Part of the split of #4432.

Adds the GPU-side machinery needed for runtime DST handling. Old
get_transition_index / convert_timestamp_between_timezones / kernel are
left in place; they are replaced by the new versions in
orc-tz-5-cuda-dst-gpu.

Changes in timezones.cu:

- Add #include <cudf/utilities/bit.hpp> and <cuda/std/array>.
- MS_PER_SECOND/MINUTE/HOUR/DAY constants.
- Branchless civil calendar primitives: DAYS_BEFORE_MONTH lookup,
  is_leap_year, days_in_month, days_before_month, days_from_epoch_to_year,
  millis_to_year.
- DST rule math: compute_rule_day (SimpleTimeZone-style start-mode
  evaluation), compute_transition_utc_ms.
- compute_dst_offset: GPU-side evaluation of the DST rule.
- New get_transition_index that consults the DST rule and historical
  initial offset on out-of-range lookups.
- is_fixed_offset_tz helper.

Signed-off-by: Chong Gao <chongg@nvidia.com>
@res-life res-life force-pushed the orc-tz-3-orctzinfo-runtime-build branch from d0baa11 to 944737e Compare May 19, 2026 08:33
@res-life res-life force-pushed the orc-tz-4-cuda-civil-calendar branch from 4766088 to 91b7501 Compare May 19, 2026 08:33
@greptile-apps

greptile-apps Bot commented Jun 24, 2026

Copy link
Copy Markdown
Contributor

Greptile Summary

This PR adds GPU-side DST math for ORC timezone handling: civil-calendar helpers (is_leap_year, days_in_month, millis_to_year), compute_rule_day (porting Java SimpleTimeZone rule decoding), compute_transition_utc_ms, and compute_dst_offset.
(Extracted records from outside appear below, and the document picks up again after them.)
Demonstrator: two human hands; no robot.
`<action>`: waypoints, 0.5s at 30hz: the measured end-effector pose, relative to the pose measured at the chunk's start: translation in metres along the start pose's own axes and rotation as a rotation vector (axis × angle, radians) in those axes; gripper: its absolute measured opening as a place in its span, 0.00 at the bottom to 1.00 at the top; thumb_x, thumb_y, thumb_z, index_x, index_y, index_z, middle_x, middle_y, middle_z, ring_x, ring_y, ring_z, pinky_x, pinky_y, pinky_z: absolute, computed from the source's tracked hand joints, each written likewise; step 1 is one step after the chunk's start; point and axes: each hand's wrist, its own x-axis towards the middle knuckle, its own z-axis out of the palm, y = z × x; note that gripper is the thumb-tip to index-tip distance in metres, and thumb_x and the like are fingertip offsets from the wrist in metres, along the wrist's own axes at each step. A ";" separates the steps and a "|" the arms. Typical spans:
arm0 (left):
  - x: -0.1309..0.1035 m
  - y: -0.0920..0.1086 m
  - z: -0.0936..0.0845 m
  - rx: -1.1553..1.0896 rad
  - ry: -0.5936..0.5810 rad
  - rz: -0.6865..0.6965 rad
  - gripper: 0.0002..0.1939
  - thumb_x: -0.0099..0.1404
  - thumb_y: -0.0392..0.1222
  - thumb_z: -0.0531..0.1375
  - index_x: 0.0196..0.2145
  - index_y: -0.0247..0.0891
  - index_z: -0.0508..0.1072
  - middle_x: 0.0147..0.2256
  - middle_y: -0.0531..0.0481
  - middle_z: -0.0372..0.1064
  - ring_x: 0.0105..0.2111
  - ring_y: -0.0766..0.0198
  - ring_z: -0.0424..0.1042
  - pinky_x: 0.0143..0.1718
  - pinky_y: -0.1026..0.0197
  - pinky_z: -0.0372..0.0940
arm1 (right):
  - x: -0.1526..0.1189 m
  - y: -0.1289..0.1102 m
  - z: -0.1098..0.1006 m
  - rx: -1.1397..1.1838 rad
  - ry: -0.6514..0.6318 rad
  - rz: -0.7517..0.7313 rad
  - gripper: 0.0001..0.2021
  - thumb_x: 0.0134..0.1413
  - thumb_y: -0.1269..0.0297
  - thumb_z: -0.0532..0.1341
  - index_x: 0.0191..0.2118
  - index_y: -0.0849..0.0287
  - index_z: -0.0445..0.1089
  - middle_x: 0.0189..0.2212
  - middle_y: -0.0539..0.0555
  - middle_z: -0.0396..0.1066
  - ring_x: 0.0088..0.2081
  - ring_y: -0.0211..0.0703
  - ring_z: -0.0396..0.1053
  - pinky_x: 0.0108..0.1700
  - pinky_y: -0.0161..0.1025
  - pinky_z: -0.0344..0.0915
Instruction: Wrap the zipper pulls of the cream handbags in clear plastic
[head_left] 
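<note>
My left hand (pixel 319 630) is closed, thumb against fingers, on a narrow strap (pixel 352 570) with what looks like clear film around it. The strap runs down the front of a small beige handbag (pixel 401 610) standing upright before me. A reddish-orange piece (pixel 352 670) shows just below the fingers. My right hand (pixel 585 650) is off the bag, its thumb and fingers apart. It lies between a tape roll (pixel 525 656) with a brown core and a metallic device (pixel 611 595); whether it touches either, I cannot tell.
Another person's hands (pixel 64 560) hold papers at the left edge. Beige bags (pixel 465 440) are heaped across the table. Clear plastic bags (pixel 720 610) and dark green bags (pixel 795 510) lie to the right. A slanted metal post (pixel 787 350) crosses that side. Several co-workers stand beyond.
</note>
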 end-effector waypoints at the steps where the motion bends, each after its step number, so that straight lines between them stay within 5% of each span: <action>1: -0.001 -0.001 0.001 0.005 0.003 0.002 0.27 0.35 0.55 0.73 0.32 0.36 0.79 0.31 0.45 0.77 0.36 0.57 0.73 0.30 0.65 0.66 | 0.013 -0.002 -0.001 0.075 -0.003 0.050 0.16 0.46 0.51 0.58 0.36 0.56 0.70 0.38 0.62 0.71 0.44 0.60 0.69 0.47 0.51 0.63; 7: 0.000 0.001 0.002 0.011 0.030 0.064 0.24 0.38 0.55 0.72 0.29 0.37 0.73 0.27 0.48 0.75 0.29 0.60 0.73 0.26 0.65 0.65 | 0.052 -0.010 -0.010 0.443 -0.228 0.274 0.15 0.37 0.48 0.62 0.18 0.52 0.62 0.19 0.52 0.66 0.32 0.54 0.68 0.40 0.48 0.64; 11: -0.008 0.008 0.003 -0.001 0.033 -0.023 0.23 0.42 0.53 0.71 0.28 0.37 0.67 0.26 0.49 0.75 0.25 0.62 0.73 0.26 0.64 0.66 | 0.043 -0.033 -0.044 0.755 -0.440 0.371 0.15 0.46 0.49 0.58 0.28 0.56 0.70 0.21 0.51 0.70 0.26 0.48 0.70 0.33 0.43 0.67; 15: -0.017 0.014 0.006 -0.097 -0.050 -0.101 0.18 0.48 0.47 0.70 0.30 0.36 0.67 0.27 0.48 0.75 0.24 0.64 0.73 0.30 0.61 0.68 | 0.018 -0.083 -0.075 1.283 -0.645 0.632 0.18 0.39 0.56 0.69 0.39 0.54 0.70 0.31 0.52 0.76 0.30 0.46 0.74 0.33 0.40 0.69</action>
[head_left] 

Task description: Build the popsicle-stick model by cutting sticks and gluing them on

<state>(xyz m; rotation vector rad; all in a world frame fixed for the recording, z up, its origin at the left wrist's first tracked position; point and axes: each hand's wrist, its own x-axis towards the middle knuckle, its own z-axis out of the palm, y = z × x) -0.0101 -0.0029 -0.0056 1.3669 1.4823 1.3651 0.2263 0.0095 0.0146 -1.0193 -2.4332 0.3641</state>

It also introduces a new get_transition_index overload that falls back to DST-rule computation for out-of-range timestamps.

  • The old 6-argument get_transition_index is entirely replaced by a 7-argument version, but convert_timestamp_between_timezones and its three call sites still use the old signature, causing a build failure.
  • millis_to_year approximates the local year with only the raw (non-DST) offset, which can produce the wrong year for timestamps near Jan 1 in DST-active Southern-Hemisphere zones; the OR-boundary check masks most cases but the fragility is undocumented.
  • compute_rule_day has no guard against returning a day outside [1, month_len] for edge-case rule inputs.

Confidence Score: 3/5

Do not merge: the translation unit will not compile because convert_timestamp_between_timezones still calls the removed 6-argument get_transition_index.

The DST math itself (calendar helpers, compute_rule_day, compute_dst_offset) is well-structured and logically matches the Java SimpleTimeZone contract. However, the PR silently removes the 6-argument get_transition_index that convert_timestamp_between_timezones depends on — three call sites pass an int32_t const* where int32_t is now expected and omit the required dst_rule argument, so the file will not compile. The other observations (year approximation using raw_offset, absent bounds guard in compute_rule_day) are non-blocking in practice but worth addressing before wider use.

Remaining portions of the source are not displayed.